Thursday, July 4, 2019

June 25, 2019 Maintenance Shed update


Here is an 8 minute update about the Marinwood Maintenance Facility that Eric Driekosen gave the Park and Rec Commission last week.   It was a violation of the Brown Act because it was not listed on the Agenda.  In fact,  a few weeks earlier the public asked for Park Maintenance Facility update and were denied the same from Eric.  Jon Campo knows that they need to be transparent but Eric is refusing

Eric Driekosan talks about their strategy about getting the project approved.  They are meeting with the top planners Brian Crawford, Jeremy Terjirian and Tom Lai, CP attorney Damon Connolly to gain "unofficial approval" prior to submisssion of their plans.

It is alarming that the CSD is completely dismissive of our technical concerns with the project and believe that politics alone will gain approval.

Here are the untractable problems that I see with their current plans.

1.) A total violation of the Stream Conservatikon Ordinance when an environmentally preferred solution is available.  The ENTIRE project is in the "no build" zone.
2.) The impact area of the project has grossly been misrepresented.  There will be no walkpath and half of the field to the East must be used for vehicle turnaround
3.) The turning radius of their Ford F250 truck or the space requirements for loading operations.has not been considered.  This is a project killer.  There is not simply room either inside or outside the facility for loading and storage of landscaping waste. This is the PRIMARY function of this work area.  The CSD is actually trying to build a facility that is NOT FUNCTIONAL.

Former CSD Politician Bill Hansell was hired as an architect for an "ALL INCLUSIVE COST ESTIMATE" in February 2018 for $13,800 for the entire project.  As of today he has billed over $30,000 and STILL HAS NOT PRODUCED A PLAN that conforms with Marin County Standards.

The Hansell plan will need to be scrapped.  It's design violates the Marin County General Plan ordinance of 2007 that requires 100' setback.  Hansell, a residential /commercial architect has little understanding of county regulations and needs of maintenance facilities for material handling and the movement of vehicles.  His "Eichler like design" cannot accomodate our maintenance vehicles, tractor and loading requirements.  Instead he has included "custom home" featues like custom glue lam beams, iron work and windows which inflate the cost of the utilitarian structure. The worst part of the design is not the aesthetics but the fact that it requires trucks to drive around the facility at take up an enormous footprint in our park.  
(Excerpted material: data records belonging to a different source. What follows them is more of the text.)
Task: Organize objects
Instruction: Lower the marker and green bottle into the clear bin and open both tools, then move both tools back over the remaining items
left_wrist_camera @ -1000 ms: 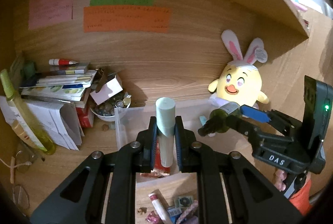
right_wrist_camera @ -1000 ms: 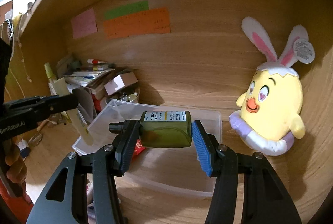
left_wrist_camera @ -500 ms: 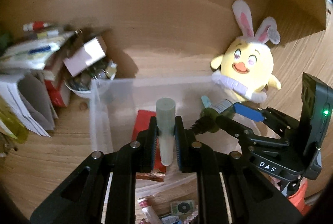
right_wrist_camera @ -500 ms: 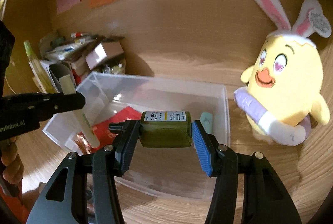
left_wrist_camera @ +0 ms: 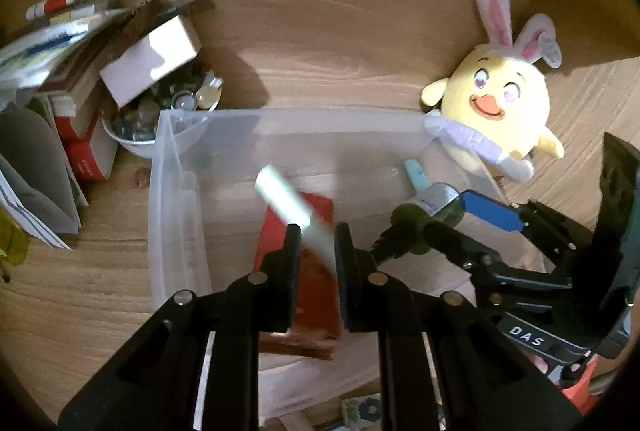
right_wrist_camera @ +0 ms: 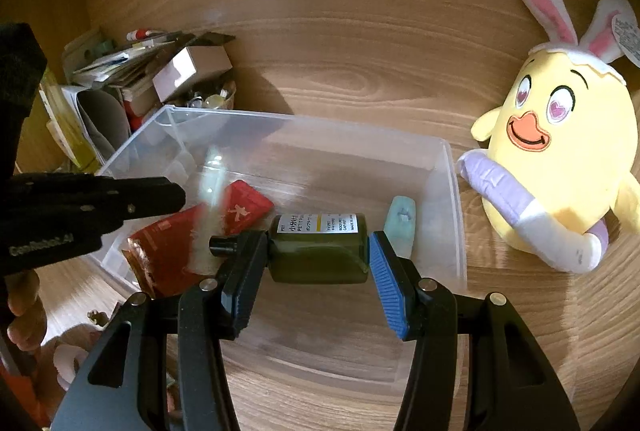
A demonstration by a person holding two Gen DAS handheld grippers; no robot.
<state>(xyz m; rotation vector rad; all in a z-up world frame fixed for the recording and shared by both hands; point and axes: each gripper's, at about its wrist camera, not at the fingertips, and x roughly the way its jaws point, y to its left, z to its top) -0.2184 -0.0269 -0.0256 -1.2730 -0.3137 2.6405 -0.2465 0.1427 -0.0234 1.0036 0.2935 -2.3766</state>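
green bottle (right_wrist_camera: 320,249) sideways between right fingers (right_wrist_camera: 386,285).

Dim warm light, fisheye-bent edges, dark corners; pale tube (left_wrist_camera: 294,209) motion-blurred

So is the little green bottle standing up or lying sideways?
Sideways. The green bottle lies level between the right gripper pads, its black cap pointing left, above the clear bin.

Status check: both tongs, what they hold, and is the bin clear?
Left tongs shut on pale tube, tilted over bin. Right tongs clamp green bottle sideways above bin. Red packet and teal item inside; nothing blocking.
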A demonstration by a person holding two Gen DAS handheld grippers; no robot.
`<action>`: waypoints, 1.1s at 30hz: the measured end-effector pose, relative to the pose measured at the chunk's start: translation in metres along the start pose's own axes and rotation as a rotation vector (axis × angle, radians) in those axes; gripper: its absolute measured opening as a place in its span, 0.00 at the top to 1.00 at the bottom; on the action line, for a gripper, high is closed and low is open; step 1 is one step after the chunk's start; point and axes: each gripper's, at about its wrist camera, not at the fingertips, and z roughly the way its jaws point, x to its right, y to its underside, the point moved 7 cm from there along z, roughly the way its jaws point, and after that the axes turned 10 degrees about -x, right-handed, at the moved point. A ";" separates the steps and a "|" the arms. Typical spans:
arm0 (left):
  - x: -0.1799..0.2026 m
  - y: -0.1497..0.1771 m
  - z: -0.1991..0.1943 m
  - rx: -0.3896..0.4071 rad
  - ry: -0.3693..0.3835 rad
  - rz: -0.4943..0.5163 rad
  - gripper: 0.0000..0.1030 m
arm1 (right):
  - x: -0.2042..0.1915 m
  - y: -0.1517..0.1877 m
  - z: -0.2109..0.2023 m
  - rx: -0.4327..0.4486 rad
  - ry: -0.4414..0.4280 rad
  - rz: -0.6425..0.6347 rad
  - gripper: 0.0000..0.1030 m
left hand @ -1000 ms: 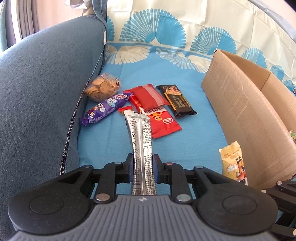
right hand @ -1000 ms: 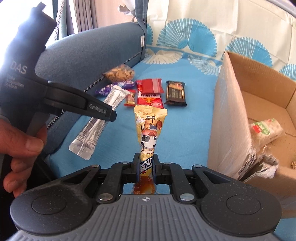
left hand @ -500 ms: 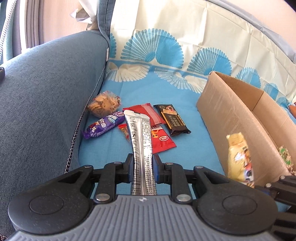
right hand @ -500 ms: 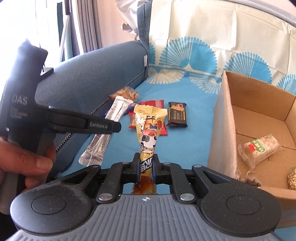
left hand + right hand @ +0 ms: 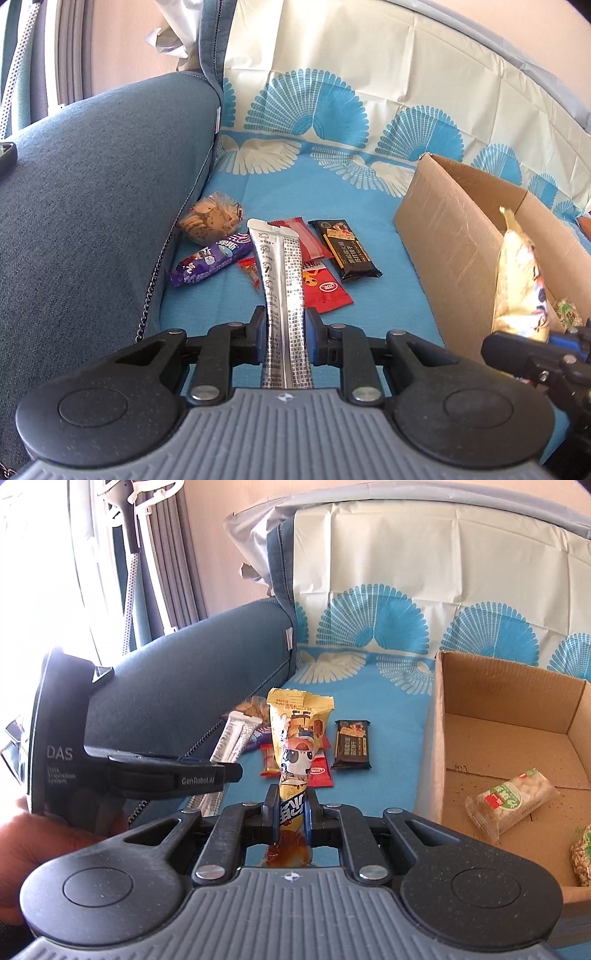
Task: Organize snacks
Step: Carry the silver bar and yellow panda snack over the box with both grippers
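Note:
My left gripper [image 5: 285,332] is shut on a long silver snack packet [image 5: 282,280], which sticks up over the sofa seat. My right gripper [image 5: 292,814] is shut on a yellow snack bag with a cartoon cow [image 5: 297,746], held upright beside the open cardboard box [image 5: 439,738]. That yellow bag [image 5: 519,284] also shows at the right of the left wrist view, in front of the box [image 5: 443,236]. On the blue cloth lie a cookie pack [image 5: 212,218], a purple packet [image 5: 210,260], red packets [image 5: 325,288] and a dark chocolate bar [image 5: 347,249].
A blue sofa armrest [image 5: 92,206] rises on the left. Inside the box lies a green-labelled rice cracker pack [image 5: 511,805]. A hand [image 5: 44,834] holds the left gripper's body [image 5: 122,768] at the left of the right wrist view. A patterned cloth covers the backrest.
Both grippers have risen and tilted up, each still holding its snack. The yellow bag has come up level with the box's rim, and more of the box's inside now shows.

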 end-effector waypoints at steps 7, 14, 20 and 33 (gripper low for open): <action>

A sensible alternative design was offered by Irv Schwartz in 2017 known as "Option 3" The conventional design  would cost far less and be more useful to our department. Locating it about 50 to the West of the proposed Hansell design would avoid encroachment on the Stream Conservation Area and most of the environmental concerns with the Hansell design.
This maintenance facility could be built in a few months and cost a fraction of the Hansell "Whte Elephant"

Option #3 was offered by Irv Schwartz in 2017.  



The People that Marinwood CSD choose to ignore



Angry citizen responds to Jeff Naylor, Izabela Perry, Leah Green and Parks and Recreation Commissioners, Jon Campo and John Tune who claim they have heard the public and are acting for the greater good.  In truth, the Marinwood CSD has rebuffed a request public discussions on a Maintenance Shed proposal designed by a former Marinwood CSD manager.  Over two hundred people have signed a petition and the speaker attempts to read their names.  He is cut off after reading 30 names.  Rude comments by staff and board members interrupt the speaker. Marinwood CSD is acting arrogant and irresponsibly with public tax dollars.  Ironically,  all of the petition signers support a smaller "right sized" facility like the 1200sf shed at McIniss Park

The Big Lie: "Story poles are misleading"



The Marinwood CSD directors and the Architect, Bill Hansell tries to explain why they will not install story poles and lot markers to give the public an idea of the size of the Maintenance Compound.  The citizens have installed their own based on the architects drawing and have asked for "official lot markers and story poles" from the CSD so that the public understands the mass of the Maintenance compound.  CSD Director Perry gives a weak response that it will block the walking path .  (Just as the completed build will).  Then the architect condescends to respond to the public with more weak reasons.

We should certainly be able to agree on the actual dimensions of the building but clearly the Marinwood CSD and the architect want to avoid this.   We citizens will be sacrificing OUR Marinwood Park and paying for this "white elephant".  The very least we should require is full public disclosure about the size of the building.   We will continue our efforts to inform the public by any means necessary.

The new building is 14' high by 80' long with 70' storage yards.
It is FOUR TIMES the mass of the existing 1400 shed and 150' long. In addition, there will be a large outdoor day parking area in front of the compound leaving only a narrow footpath on the edge of the creek for access.

A Tale of Two Parks Maintenance Sheds. ("Why is Marinwood CSD building a White Elephant?)



Marin County just completed a new staff building for McInnis Park in 2017 . It is 1205 square foot facility including a 640 aquare foot garage and serves a staff of six employees.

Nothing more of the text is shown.